**SUPPLIED INFORMATION**.
= = = = = = =

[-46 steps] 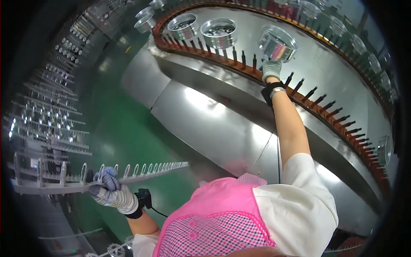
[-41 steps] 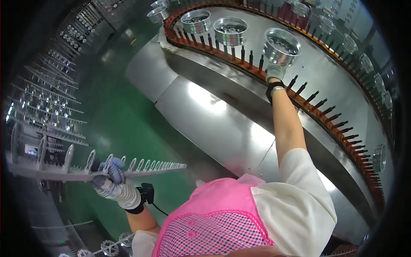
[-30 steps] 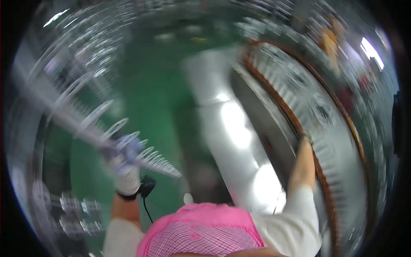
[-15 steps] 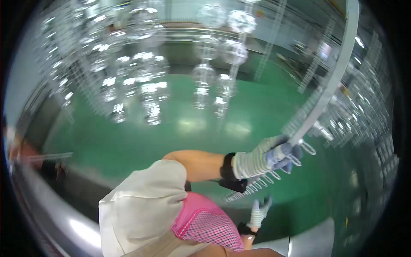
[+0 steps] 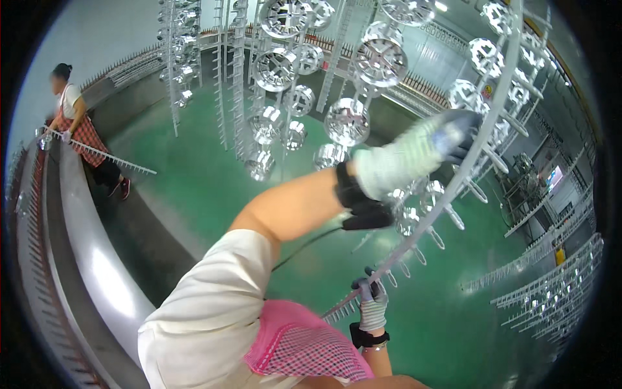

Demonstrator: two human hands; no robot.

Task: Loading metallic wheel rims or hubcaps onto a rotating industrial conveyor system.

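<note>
Over green floor (image 5: 201, 188), right hand (image 5: 373, 305) pinches pale loop-studded bar (image 5: 446, 198); left hand (image 5: 421, 148) at it, grip too blurred to tell; shiny spoked wheels (image 5: 347, 122) behind.

- A hooked bar (image 5: 442, 206) is slanting past both hands, its loops (image 5: 455, 218) jutting into the room on their right.
- Hanging silver wheels (image 5: 346, 122) are crowding the way beyond the left hand (image 5: 418, 154).
- Between that hand and the right hand (image 5: 374, 308), a gap is running alongside the bar.
- Room is stretching rightward from the right hand over green floor (image 5: 447, 311), toward racks (image 5: 557, 295).
- Metal casing (image 5: 107, 272) is curving well left of both.
</note>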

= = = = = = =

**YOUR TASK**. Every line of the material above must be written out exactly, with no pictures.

**TASK RESPONSE**.
[-46 steps] 
[-41 steps] 
[-30 steps] 
[-15 steps] 
[+0 steps] 

Demonstrator: two human hands; no robot.

Task: Loading metallic wheel rims or hubcaps onto a rotating industrial conveyor system.

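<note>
Over green floor (image 5: 201, 188), right hand (image 5: 373, 305) pinches pale loop-studded bar (image 5: 446, 198); left hand (image 5: 421, 148) at it, grip too blurred to tell; shiny spoked wheels (image 5: 347, 122) behind.

- A hooked bar (image 5: 442, 206) is slanting past both hands, its loops (image 5: 455, 218) jutting into the room on their right.
- Hanging silver wheels (image 5: 346, 122) are crowding the way beyond the left hand (image 5: 418, 154).
- Between that hand and the right hand (image 5: 374, 308), a gap is running alongside the bar.
- Room is stretching rightward from the right hand over green floor (image 5: 447, 311), toward racks (image 5: 557, 295).
- Metal casing (image 5: 107, 272) is curving well left of both.
</note>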

Nothing more is needed for this answer.